= Supplied material =
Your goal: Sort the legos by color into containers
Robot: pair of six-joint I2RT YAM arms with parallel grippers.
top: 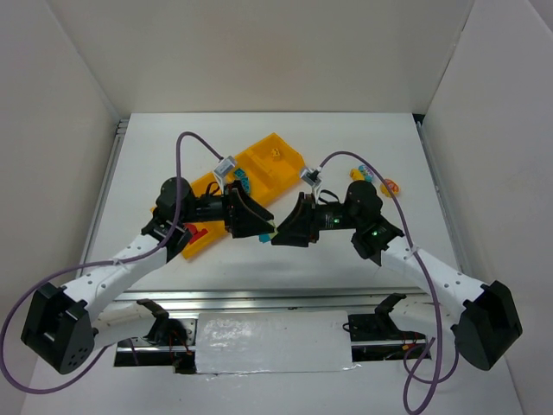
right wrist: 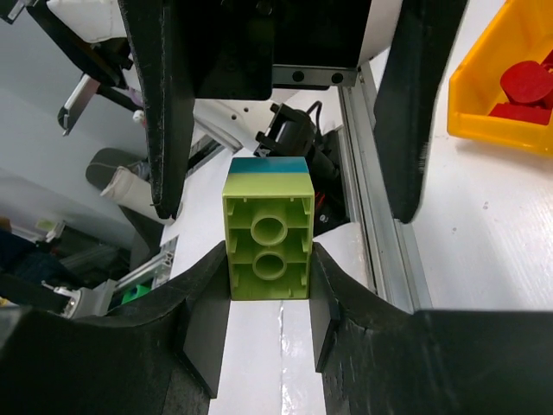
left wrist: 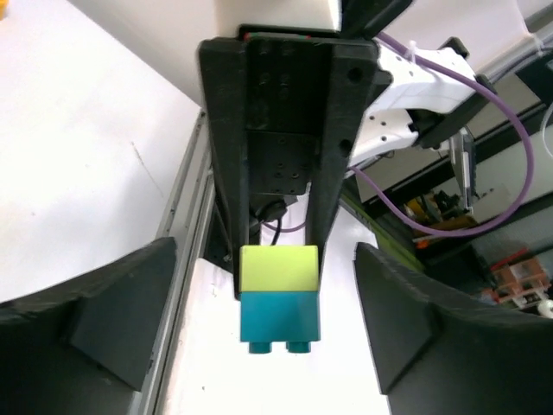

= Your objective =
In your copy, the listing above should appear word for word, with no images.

= Exercise output =
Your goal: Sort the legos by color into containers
Robot: pair of six-joint I2RT YAM arms with parallel grippers.
top: 
right wrist: 
left wrist: 

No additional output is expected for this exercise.